# syrian had her babies



## ....zoe.... (Jul 8, 2009)

woooo hooooo, 
my syrian hamster had her second litter of babies last night. havent seen them yet but believe all is well, mum came out earlier and had some crickets and mealworms off me. going to give her some baby food later to give her some energy back. 

wish i could have a peak lol but shall wait the 10 days as i did last time 



any advice on tips would be appreciated 
thanks


----------



## lau02 (May 24, 2009)

congrats cant wait to see the picks


----------



## cherrie_b (Dec 14, 2008)

awww yay!!


----------



## CreativeLC (Aug 13, 2008)

Thats great, i hope Mum and babies are all ok.

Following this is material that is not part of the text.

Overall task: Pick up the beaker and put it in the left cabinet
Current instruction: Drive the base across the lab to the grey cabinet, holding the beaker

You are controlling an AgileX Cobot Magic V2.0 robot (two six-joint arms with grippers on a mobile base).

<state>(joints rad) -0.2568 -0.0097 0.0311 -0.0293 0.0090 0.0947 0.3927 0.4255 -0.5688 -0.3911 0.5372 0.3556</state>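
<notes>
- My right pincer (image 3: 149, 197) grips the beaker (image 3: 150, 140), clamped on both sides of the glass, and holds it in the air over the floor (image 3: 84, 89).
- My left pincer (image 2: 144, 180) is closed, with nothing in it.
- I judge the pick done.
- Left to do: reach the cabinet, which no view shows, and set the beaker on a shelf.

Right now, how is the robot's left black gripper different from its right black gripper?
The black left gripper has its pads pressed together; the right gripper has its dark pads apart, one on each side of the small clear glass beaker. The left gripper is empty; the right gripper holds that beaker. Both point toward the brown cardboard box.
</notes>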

Can't wait to see pics.


----------



## ....zoe.... (Jul 8, 2009)

mums doing really well, havnt seen her too much which sjows shes looking after them well. 

heard the little ones this morning, was sooooooo cute 
mum had some fresh veg and baby food last night which she cleaned up straight away so oviously was appreciated lol 

will deff put some pics up when babies are seen 

ive uploaded some pictures of mum and dad (mum black and white-day before birth of babies)(dad-long haired cream) 

i have also uploaded pictures of my other expecting dwarf hamster (but who is not due for another 2 weeks)


----------



## Rachh (Jun 24, 2009)

ohh i do love syrians!!
cant wait to see the babies  Xx


----------



## ....zoe.... (Jul 8, 2009)

had the first peak at the babies today to see that all was well and healthy, and shes got 6 little pink babies that are all looking really healthy and moving around ( a little ) 

cant wait till their bigger now, will take some pics the next time i hav a look


----------



## ....zoe.... (Jul 8, 2009)

since my last post i have checked on the babies 3 times and when i had a look today i realised that one of them is VERY small and has a cut on his/her back, the other one that i seen is very healthy and seems fine. 

but then i realised that i couldnt find the other 4 (wether they were hiding or she had killed them im not sure, but i didnt want to disturbed then nest too much so i gave up trying to fine them. 

here are pics of the two that i did see. 

the first two pics are the healthy fat baby 

and the rest are the skinny one with a cut on the back (you can see it by a yellow marking on him/her) 

if anyone can give some advice on wether i should keep checking on them or wether to just leave them alone please do. 

i feel that i should keep checking as im not positive the skinny baby is going to survive and i would also like to know if the other babies are still there 

i find it unusual for her to have killed 4 but left the remaining 2 (if she has killed them) 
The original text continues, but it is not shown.